Auschwitz-Birkenau, Poland January 27, 1945

In the months following the Red Army’s entry into the aban­doned Nazi death camp at Majdanek on the out­skirts of Lublin, Poland, where more than 79,000 people had been killed, the growing list of liber­ated camps (the Nazis had over 40 death camps) char­ac­ter­ized by mounds of corpses and ema­ciated survivors revealed the essence of Nazi evil and horror.

At 3 p.m. on this date, January 27, 1945, Soviet troops reached Auschwitz-Bir­ke­nau (Polish, Oświęcim) outside Cra­cow (Kra­ków) in South­ern Poland, the largest and argu­ably most dia­bol­ical and infa­mous of the Nazi con­cen­tra­tion and death camps. There they found 648 corpses and 7,000 sur­vi­vors—1,200 at the Auschwitz main camp (there were 45 sub­camps) and 5,800 at Bir­ke­nau, the larger of the two camps less than 2 miles away. (Most of the people trans­ported to Auschwitz actually never en­tered the main camp, but just crossed it on their way to the Bir­ke­nau gas cham­bers.) In the rush to greet their res­cuers, some in­mates died on the 13‑ft‑high elec­tric fences that sur­rounded the camps.

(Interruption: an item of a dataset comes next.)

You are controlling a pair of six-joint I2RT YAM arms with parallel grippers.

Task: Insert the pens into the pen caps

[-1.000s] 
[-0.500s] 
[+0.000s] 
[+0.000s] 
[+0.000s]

More sur­vi­vors would have been found (esti­mated at roughly 60,000) had Auschwitz-Bir­ke­nau not been hastily eva­cu­ated by SS camp guards, who forced-marched inmates to other camps outside the Red Army’s reach such as Bergen-Belsen, Dachau, and Sachsen­hausen. Approx­i­mately 15,000 pri­soners died on these death marches before the Soviets arrived at Auschwitz-Birkenau.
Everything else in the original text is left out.